Engineers and scientists usually don't understand that mathematics (and programming by extension) is ultimately a language, with all that that implies.

Formalism and rationality provide checks that whatever you are saying is coherent, but in the end what is being expressed are the ideas of a human mind, and the ideas expressed will be only as rigorous and thorough as the understanding you have about the problem you're describing.

There will also be a lot of assumptions that are not included in the formal object (the code) but which are essential to the full meaning of the concepts, and are either expressed as axioms or entirely omitted. A computer will blindly execute exactly what is being written in a program, but for the system to be used and evolved in a coherent way, it depends on the users knowing those untold assumptions that separate correct from incorrect interpretations.

There is an unexplored area for a platform to support this kind of exploratory, poorly understood and probably incomplete of wrong programs, with tooling to help the user refine a program iteratively from the first insights to a complete working state. "Live programming" and online notebooks a la Jupyter work in that direction, and spreadsheets directly support it (but are limited to a specific programming model).


Not disagreeing, but just to add on the other side of the coin: language can be a driver for thought and ideas. This might feel wishywashy without an example, but I usually feel that I need to reinterpret algebraic manipulation that I have done to understand what significance they have.

So in a way, I allowed myself to be a mechanical executer through the rules of algebra/calculus I've used, and then I re-engaged my intuition to understand what is happening.

It might even be my unwillingness to accept the mechanical approach purely that poses a big hindrance to fast tracking a lot of learning in this domain I have to do. Maybe I should just shut up and calculate as they say, but it's hard.

This just makes it all the more true that learning "languages" is the best way to become smarter. "Smarter" is a weird personal word here, but I'm at a loss for a better way to put it. What am going for is: languages can be an abstract lever that allows our limited cognitive potential to build culturally, which is distinct and will definitely interact with the knowledge ladder, but in a distinct way. "Languages" here are more general than just the textual/oral/syntactic, and am not talking about Russian/Arabic/French either.
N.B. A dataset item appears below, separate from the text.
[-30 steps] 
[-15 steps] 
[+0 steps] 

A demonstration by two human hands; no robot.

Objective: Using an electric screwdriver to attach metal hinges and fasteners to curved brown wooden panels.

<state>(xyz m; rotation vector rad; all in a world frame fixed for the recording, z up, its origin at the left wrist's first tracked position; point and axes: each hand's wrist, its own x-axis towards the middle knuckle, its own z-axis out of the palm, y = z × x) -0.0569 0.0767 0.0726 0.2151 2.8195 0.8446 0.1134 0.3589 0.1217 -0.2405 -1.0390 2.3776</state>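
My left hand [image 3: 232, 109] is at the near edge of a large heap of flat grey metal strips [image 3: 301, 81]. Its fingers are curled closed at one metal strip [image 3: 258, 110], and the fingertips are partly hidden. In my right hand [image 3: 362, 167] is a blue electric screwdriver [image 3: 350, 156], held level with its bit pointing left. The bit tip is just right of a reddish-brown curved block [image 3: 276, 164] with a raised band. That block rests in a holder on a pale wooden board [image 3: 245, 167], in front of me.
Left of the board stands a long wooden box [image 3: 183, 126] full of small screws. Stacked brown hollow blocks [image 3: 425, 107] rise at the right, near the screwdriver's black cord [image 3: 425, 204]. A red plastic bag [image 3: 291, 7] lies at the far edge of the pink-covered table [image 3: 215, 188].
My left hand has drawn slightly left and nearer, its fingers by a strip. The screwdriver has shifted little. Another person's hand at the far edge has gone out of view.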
> I usually feel that I need to reinterpret algebraic manipulation that I have done to understand what significance they have. So in a way, I allowed myself to be a mechanical executer through the rules of algebra/calculus I've used, and then I re-engaged my intuition to understand what is happening.

That's a sensible approach, but it works because you're executing mechanical in a well-defined problem domain, so there's an intuition attached to each term used, and you can build an overall intuition. You might as well use random mechanical transformations over an algebra and they wouldn't make any sense, just like if you attached random dictionary words forming grammatically correct sentences.
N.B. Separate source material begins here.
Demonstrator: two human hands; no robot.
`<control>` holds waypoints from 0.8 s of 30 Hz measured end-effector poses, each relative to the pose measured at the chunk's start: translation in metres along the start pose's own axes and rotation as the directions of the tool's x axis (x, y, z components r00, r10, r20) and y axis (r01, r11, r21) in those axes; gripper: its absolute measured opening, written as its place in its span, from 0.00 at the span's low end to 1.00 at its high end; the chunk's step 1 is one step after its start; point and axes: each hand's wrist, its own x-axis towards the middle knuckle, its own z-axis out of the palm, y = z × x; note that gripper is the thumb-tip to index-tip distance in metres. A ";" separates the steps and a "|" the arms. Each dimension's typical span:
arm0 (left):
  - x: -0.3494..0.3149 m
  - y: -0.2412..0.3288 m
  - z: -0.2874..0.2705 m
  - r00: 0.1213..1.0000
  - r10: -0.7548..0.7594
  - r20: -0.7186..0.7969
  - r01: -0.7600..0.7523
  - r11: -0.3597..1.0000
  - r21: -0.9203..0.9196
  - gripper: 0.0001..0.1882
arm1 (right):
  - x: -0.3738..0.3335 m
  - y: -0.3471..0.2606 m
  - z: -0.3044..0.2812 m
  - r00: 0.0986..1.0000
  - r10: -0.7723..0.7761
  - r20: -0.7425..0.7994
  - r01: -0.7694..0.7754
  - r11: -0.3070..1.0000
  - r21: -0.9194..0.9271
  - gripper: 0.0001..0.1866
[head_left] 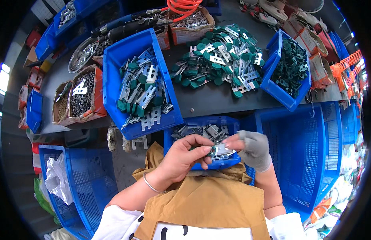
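A small metal bracket with a green plastic part is held between two hands just above a small blue bin that rests at the person's lap, below the near edge of the dark workbench. The bare left hand, a thin bangle at its wrist, is curled around the piece, thumb and fingertips pinched on its left end. The right hand, covered by a grey fingerless glove, is closed on the piece's right end with its bare fingertips. The bin beneath is seen partly filled with similar silver brackets.

On the workbench, a larger blue bin of brackets fitted with green caps is set near the front edge, to the left. A loose heap of green caps and silver brackets is spread across the middle of the surface. A blue bin of dark green parts is placed toward the right edge. A cardboard box of small metal nuts is kept at the left edge, and an orange coiled air hose with a pneumatic tool is seen at the far edge.

Blue mesh crates are stood below the bench on both sides of the person, whose lap is covered by a tan apron.
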 end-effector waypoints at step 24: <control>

I see usage of formal languages as mathematicians and philosophers making "very precise sentences", i.e. being extremely precise with the meaning attached to each term so that it remains consistent among all the transformations of discourse (in fact, there's a formal theory of meaning which does exactly that).

But the main value of such exercise is in knowing what you want to express, not in the fact that you're being extremely precise while doing it; the latter can help you convince others of what you're saying, but they need to agree to the original axioms of your theory, otherwise they'll just be able to point very precisely where they think you are wrong.
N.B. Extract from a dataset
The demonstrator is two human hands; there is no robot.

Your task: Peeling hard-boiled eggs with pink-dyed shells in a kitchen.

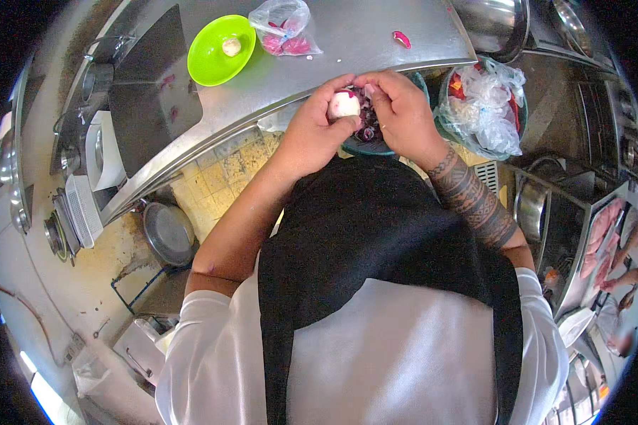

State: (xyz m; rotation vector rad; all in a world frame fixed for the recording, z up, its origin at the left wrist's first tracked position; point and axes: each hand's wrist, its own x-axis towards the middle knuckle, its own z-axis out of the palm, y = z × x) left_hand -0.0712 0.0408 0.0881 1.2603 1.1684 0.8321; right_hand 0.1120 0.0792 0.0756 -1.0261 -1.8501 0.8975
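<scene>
My left hand [307,137] is closed around a partly peeled, white round bulb, apparently a red onion [344,106], with a patch of magenta skin near its top. Beside it, my right hand [405,119] has its thumb and fingers pinched together; whatever is between them is too small to make out. Both hands are over a bin [422,86] of dark purple peelings [367,122], just off the counter's edge. On the steel counter [347,42], a lime-green bowl [207,62] holds one white peeled bulb [231,47]. Next to it lies a clear plastic bag [282,15] with magenta pieces inside.
A curved magenta peel [402,40] lies on the counter. To the right stands another bin full of crumpled plastic bags [483,113]. A dark board [152,92] covers the counter's left part. Below left is a grey pan [169,234]. At far right, another person's arm [622,280] is near raw meat [602,237].
</scene>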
I think the title here should be changed to the original: "why programming is a good medium for..." It changes the thesis quite a bit.


I have to agree. The current title implies that it's a negative thing. I'm not sure why it was changed when posting here, since it completely changes the meaning as well.


>implying implications

I see no need to assign a value judgement to it, and somewhat resent doing so.

Might be good for juicing clicks by confirmation bias, but the idea is nevertheless that programming is a medium through which incomplete understanding can be refined, and eventually expressed.

Good or bad should be left to the reader to judge.

I like the idea, if only because I've philosophically approached software in terms of chewing what a program is from what it isn't.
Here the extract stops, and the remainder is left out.